Prompt: Only one stretch of the data below is needed. Output the lines from the one with "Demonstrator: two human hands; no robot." up to and including the one with "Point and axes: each", exactly as they stand.

[[ Input data, beginning ]]

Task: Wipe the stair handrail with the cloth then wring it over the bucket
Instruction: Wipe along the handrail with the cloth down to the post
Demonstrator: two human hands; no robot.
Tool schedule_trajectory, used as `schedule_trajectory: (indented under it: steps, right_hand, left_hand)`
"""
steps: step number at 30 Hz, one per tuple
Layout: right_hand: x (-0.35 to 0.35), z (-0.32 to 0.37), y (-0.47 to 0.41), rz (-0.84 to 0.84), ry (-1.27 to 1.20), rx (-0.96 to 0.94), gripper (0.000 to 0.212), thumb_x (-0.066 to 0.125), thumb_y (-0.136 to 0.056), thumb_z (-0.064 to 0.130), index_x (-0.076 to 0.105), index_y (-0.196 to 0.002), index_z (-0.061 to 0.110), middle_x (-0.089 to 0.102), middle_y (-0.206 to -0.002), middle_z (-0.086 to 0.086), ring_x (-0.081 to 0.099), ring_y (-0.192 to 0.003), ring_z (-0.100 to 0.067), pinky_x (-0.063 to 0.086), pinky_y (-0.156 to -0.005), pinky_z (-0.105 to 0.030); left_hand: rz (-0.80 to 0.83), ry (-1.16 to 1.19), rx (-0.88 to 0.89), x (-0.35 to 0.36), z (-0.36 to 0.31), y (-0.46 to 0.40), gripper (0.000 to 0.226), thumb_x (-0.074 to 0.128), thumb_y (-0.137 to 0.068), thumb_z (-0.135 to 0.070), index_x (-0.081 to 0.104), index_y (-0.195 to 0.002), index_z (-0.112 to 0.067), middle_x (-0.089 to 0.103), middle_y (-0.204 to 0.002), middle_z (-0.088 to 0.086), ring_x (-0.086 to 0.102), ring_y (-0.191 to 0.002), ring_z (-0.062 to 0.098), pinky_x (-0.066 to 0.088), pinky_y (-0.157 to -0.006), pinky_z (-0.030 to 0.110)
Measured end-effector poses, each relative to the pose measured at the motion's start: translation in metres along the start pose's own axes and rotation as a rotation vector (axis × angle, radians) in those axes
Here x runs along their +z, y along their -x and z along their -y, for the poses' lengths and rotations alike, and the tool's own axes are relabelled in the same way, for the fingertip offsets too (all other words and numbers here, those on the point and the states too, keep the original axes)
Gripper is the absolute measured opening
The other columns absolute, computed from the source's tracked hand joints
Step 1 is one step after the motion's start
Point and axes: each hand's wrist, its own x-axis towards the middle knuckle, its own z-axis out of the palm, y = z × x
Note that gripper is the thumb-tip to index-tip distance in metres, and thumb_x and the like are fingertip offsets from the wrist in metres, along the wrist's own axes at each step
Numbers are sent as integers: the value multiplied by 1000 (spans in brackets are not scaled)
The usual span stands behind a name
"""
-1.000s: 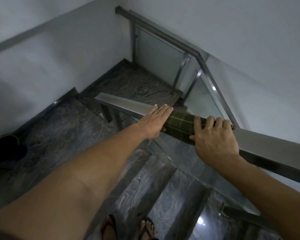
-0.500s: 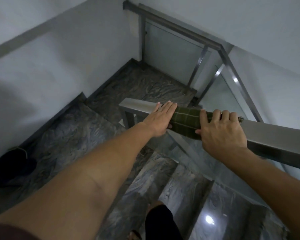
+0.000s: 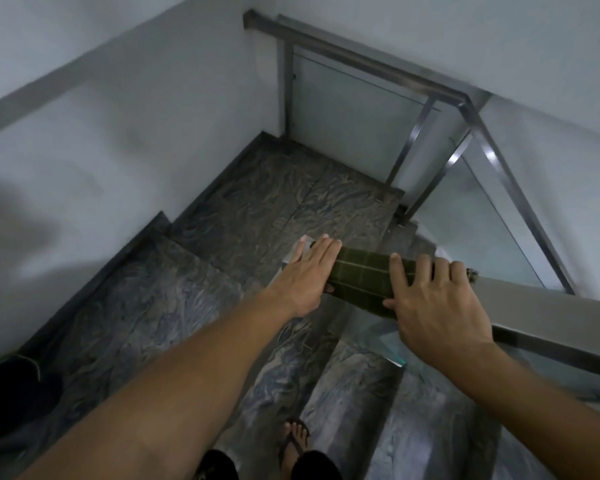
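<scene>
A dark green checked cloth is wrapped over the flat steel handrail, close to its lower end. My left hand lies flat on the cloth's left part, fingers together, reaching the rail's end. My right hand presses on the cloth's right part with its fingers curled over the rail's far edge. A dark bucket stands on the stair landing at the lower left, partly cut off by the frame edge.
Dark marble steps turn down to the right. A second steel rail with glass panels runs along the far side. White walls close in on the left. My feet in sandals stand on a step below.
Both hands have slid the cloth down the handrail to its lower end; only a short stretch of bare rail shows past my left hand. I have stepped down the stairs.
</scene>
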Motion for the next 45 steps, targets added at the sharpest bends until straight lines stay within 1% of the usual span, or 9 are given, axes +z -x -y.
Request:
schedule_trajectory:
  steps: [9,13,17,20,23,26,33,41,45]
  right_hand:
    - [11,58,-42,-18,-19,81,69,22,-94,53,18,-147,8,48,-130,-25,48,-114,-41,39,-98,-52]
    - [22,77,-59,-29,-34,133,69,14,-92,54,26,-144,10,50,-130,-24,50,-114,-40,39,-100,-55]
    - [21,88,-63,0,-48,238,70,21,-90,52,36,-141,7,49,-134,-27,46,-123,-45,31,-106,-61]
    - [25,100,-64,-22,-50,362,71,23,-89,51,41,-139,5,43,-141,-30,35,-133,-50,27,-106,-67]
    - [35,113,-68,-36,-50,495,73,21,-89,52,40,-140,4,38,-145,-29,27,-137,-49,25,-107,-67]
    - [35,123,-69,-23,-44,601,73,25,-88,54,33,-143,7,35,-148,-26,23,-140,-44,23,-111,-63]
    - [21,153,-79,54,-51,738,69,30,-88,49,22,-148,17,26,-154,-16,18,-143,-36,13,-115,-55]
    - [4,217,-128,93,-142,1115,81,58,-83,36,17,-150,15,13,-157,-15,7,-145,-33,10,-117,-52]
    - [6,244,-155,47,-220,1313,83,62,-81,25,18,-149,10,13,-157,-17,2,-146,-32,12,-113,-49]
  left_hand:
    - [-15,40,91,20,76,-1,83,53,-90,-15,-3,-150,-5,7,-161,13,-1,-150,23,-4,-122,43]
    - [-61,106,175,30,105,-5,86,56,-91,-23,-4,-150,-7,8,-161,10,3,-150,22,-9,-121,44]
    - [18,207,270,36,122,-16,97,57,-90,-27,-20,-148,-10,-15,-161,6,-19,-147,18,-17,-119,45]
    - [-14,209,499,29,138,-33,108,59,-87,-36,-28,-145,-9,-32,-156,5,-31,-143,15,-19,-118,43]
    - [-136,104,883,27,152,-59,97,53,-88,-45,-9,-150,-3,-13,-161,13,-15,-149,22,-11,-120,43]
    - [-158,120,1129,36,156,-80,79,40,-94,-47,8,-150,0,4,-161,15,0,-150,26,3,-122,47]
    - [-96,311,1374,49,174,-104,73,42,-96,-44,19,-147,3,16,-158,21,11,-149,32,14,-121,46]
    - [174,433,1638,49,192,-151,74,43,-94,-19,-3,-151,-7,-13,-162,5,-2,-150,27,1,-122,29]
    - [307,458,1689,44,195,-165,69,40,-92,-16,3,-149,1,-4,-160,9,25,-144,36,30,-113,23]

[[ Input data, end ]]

Task output:
Demonstrator: two human hands; no robot.
Tool schedule_trajectory, used as `schedule_trajectory: (indented under it: steps, right_hand, left_hand)`
"""
steps: step number at 30 Hz, one per tuple
Layout: right_hand: x (-0.35 to 0.35), z (-0.32 to 0.37), y (-0.47 to 0.41), rz (-0.84 to 0.84), ry (-1.27 to 1.20), rx (-0.96 to 0.94), gripper (0.000 to 0.212), thumb_x (-0.066 to 0.125), thumb_y (-0.136 to 0.056), thumb_z (-0.064 to 0.130), index_x (-0.076 to 0.105), index_y (-0.196 to 0.002), index_z (-0.061 to 0.110), middle_x (-0.089 to 0.102), middle_y (-0.206 to -0.002), middle_z (-0.086 to 0.086), ring_x (-0.081 to 0.099), ring_y (-0.192 to 0.003), ring_z (-0.100 to 0.067), pinky_x (-0.063 to 0.086), pinky_y (-0.156 to -0.005), pinky_z (-0.105 to 0.030); left_hand: rz (-0.80 to 0.83), ry (-1.16 to 1.19), rx (-0.88 to 0.89), x (-0.35 to 0.36), z (-0.36 to 0.31), y (-0.46 to 0.40), gripper (0.000 to 0.226), thumb_x (-0.074 to 0.128), thumb_y (-0.137 to 0.068), thumb_z (-0.135 to 0.070), index_x (-0.081 to 0.104), index_y (-0.195 to 0.002), index_z (-0.112 to 0.067), middle_x (-0.089 to 0.103), middle_y (-0.204 to 0.002), middle_z (-0.088 to 0.086), ring_x (-0.086 to 0.102), ring_y (-0.191 to 0.002), ring_z (-0.062 to 0.098), pinky_x (-0.066 to 0.088), pinky_y (-0.157 to -0.006), pinky_z (-0.030 to 0.110)
Measured end-effector poses, each relative to the pose measured at the motion's start: translation in metres along the start pose's own axes and rotation as a rotation vector (axis × angle, radians) in those axes
Here x runs along their +z, y along their -x and z along their -y, for the poses' lengths and rotations alike, and the tool's own axes are relabelled in the same way, for the fingertip offsets too (all other words and numbers here, those on the point and the states too, keep the original axes)
Gripper is the absolute measured opening
The other columns absolute, computed from the source's tracked hand joints
Step 1 is one step after the motion's start
Point and axes: each hand's wrist, its own x-axis towards the middle knuckle, its own z-axis out of the palm, y = z × x

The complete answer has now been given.